Notes to the consolidated financial statements

25. Pensions and other post-retirement benefits continued

The additional disclosures regarding the Group’s defined benefit scheme as required under IAS 19 ‘Employee benefits’, and the relevant impact on the Group’s financial statements are set out below.

A qualified actuary, using revised assumptions that are consistent with the requirements of IAS 19, has updated the actuarial valuation described above as at 31 March 2009. Investments have been valued, for this purpose, at fair value.

IAS 19 actuarial assumptions:

  31.3.2009  31.3.2008 
Pay increases1  4.0% 4.5%
Pension increases  3.0% 3.5%
Price inflation  3.0% 3.5%
Discount rate  6.1% 6.8%
Mortality assumptions2,3  PCMA/PCFA00  PMA/PFA00 
– Life expectancy for a member aged 60 – female (years)  –  28.0
– Life expectancy for a member aged 60 – male (years)  –  25.2
– Life expectancy for a member aged 65 – female (years)  22.9 – 
– Life expectancy for a member aged 65 – male (years)  20.6 – 

Notes:

1. Including promotional salary scale.

2. 115% of PCMA/PCFA00 and PMA/PFA00.

3. PCMA/PCFA00 and PMA/PFA00 (year of birth with medium cohort improvements).

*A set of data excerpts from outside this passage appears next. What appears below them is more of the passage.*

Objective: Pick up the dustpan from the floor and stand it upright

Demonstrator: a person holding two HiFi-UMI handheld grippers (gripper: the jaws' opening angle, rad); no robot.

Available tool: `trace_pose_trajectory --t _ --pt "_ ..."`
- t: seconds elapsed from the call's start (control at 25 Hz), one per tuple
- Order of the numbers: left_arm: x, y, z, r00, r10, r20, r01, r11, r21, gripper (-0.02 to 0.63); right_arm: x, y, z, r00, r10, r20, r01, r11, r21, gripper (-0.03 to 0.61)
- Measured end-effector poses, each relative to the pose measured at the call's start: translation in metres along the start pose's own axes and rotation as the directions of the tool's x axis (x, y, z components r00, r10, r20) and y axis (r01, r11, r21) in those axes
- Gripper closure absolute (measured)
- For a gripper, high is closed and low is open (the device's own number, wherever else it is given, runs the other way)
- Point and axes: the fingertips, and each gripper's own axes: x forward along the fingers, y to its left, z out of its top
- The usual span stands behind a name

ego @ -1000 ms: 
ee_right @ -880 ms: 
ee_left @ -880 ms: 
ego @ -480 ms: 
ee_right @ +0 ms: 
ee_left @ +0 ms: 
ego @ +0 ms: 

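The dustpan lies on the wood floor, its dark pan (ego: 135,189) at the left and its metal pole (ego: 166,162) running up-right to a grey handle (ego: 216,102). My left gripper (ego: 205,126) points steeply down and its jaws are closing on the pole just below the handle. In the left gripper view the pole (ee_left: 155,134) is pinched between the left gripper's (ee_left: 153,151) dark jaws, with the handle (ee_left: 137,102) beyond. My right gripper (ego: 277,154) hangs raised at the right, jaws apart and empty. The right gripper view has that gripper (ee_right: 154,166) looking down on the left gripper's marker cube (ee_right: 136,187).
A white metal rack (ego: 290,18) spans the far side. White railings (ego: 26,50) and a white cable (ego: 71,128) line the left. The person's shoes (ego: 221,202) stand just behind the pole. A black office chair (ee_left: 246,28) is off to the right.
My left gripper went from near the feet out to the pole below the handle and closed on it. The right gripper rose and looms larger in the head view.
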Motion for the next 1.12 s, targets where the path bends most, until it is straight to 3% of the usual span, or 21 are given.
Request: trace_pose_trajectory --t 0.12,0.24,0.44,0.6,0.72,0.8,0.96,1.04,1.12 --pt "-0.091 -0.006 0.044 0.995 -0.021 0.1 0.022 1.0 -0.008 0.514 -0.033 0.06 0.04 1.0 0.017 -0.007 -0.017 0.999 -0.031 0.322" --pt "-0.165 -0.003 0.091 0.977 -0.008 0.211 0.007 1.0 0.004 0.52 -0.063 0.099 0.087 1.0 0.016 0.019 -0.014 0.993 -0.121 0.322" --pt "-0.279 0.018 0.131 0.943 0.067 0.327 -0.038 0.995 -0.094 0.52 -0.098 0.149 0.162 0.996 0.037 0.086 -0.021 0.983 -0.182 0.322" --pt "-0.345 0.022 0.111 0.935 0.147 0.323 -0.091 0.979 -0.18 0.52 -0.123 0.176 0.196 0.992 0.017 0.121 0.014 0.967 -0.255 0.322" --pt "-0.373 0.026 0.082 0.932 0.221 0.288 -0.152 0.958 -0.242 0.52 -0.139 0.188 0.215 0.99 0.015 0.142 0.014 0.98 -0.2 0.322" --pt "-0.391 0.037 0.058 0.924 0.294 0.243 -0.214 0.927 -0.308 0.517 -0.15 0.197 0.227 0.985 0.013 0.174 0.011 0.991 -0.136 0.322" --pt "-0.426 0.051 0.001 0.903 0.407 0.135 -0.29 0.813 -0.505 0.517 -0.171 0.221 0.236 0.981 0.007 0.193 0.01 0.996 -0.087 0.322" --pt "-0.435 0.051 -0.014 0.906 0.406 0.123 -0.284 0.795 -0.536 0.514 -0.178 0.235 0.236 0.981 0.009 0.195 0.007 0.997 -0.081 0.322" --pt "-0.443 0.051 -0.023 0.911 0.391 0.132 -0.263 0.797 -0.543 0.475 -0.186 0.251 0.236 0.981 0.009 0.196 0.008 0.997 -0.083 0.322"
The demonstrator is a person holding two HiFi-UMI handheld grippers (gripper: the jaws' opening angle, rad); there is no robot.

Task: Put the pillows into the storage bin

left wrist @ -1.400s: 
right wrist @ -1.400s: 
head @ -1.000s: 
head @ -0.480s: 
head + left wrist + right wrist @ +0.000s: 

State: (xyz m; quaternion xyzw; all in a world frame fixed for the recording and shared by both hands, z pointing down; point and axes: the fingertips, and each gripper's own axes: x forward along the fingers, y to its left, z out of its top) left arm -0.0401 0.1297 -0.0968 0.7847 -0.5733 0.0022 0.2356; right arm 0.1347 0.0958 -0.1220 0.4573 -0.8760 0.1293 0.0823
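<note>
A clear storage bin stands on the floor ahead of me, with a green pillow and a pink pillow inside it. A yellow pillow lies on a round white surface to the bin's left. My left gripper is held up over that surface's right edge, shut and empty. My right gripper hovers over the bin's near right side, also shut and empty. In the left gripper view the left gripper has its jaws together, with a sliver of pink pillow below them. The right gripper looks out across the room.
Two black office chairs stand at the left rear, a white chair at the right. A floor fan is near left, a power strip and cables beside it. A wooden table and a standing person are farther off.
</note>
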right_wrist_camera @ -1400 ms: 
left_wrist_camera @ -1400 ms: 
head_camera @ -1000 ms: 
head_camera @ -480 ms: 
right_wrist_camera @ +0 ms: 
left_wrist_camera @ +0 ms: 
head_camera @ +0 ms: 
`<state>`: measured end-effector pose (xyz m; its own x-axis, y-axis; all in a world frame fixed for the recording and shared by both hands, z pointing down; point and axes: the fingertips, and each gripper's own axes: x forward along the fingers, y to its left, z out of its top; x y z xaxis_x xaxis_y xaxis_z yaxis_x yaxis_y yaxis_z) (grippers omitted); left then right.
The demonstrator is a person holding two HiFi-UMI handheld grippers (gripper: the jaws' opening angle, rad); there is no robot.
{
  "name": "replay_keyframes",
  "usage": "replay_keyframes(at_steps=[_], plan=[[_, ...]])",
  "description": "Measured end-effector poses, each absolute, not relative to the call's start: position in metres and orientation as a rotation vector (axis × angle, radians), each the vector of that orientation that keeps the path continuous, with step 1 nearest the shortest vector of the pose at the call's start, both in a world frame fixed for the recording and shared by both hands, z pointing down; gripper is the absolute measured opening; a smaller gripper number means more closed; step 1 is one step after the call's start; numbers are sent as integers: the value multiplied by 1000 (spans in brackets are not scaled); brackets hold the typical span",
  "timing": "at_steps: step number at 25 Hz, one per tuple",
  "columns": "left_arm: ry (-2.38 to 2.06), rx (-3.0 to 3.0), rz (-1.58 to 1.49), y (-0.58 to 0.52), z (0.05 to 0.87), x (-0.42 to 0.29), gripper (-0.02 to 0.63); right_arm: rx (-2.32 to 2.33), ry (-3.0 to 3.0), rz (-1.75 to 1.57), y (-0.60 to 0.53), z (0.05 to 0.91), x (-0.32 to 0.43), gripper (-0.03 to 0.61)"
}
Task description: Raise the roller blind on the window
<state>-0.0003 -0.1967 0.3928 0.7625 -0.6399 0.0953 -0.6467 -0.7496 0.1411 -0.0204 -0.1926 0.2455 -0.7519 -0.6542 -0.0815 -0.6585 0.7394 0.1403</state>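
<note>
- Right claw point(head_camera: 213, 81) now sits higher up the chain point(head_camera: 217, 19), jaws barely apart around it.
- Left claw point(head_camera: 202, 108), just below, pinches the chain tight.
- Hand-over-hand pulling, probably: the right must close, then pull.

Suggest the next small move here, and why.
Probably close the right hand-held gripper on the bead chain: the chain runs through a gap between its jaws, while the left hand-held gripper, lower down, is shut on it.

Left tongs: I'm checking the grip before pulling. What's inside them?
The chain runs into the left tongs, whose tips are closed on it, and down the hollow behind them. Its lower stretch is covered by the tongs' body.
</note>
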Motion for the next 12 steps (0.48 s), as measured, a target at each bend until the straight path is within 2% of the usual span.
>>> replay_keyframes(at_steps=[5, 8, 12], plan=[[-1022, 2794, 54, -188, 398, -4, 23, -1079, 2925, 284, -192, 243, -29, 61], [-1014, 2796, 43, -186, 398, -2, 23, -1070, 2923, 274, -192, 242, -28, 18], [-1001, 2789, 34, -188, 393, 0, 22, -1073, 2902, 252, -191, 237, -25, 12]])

The fair value of the assets in the NWPS, the present value of the liabilities in the scheme and the long term expected rate of return at 31 March were:

   Long term
 expected
 rate of
 return
 31.3.2009
 % 
31.3.2009
 £m 
 Long term
 expected
 rate of
 return
 31.3.2008
 % 
31.3.2008
 £m 
Equities  7.2 369.0  7.5 457.1 
Corporate bonds  6.1 38.9  6.8 51.6 
Government bonds  4.2 50.0  4.5 66.1 
Property  5.7 58.7  6.0 76.3 
Cash  4.0 1.8  5.3 15.6 
Loan to scheme from Company  2.0 (39.8) –  – 
Total fair value of assets    478.6    666.7 
Present value of liabilities    (598.0)   (576.2)
(Deficit)/surplus    (119.4)   90.5 

The discount rate at 31 March 2009 has been set by reference to the yield on AA corporate bonds (AA over 15 years) at that date, extrapolated forward to a duration of 18 years which reflect the duration of the expected benefit payments. The expected rate of return on equities represents a 3% premium of the yield on long term Government bonds at 31 March 2009. The gross redemption yield on index linked UK Government stocks was 1.1%. The long term inflation rate implied by these yields is 3.1% which has been reduced by 0.1% to allow for an inflation risk premium. Mortality rates have been based on the PA00 tables, applying medium cohort adjustment of 115% loading to mortality rates based on the year of birth of membership.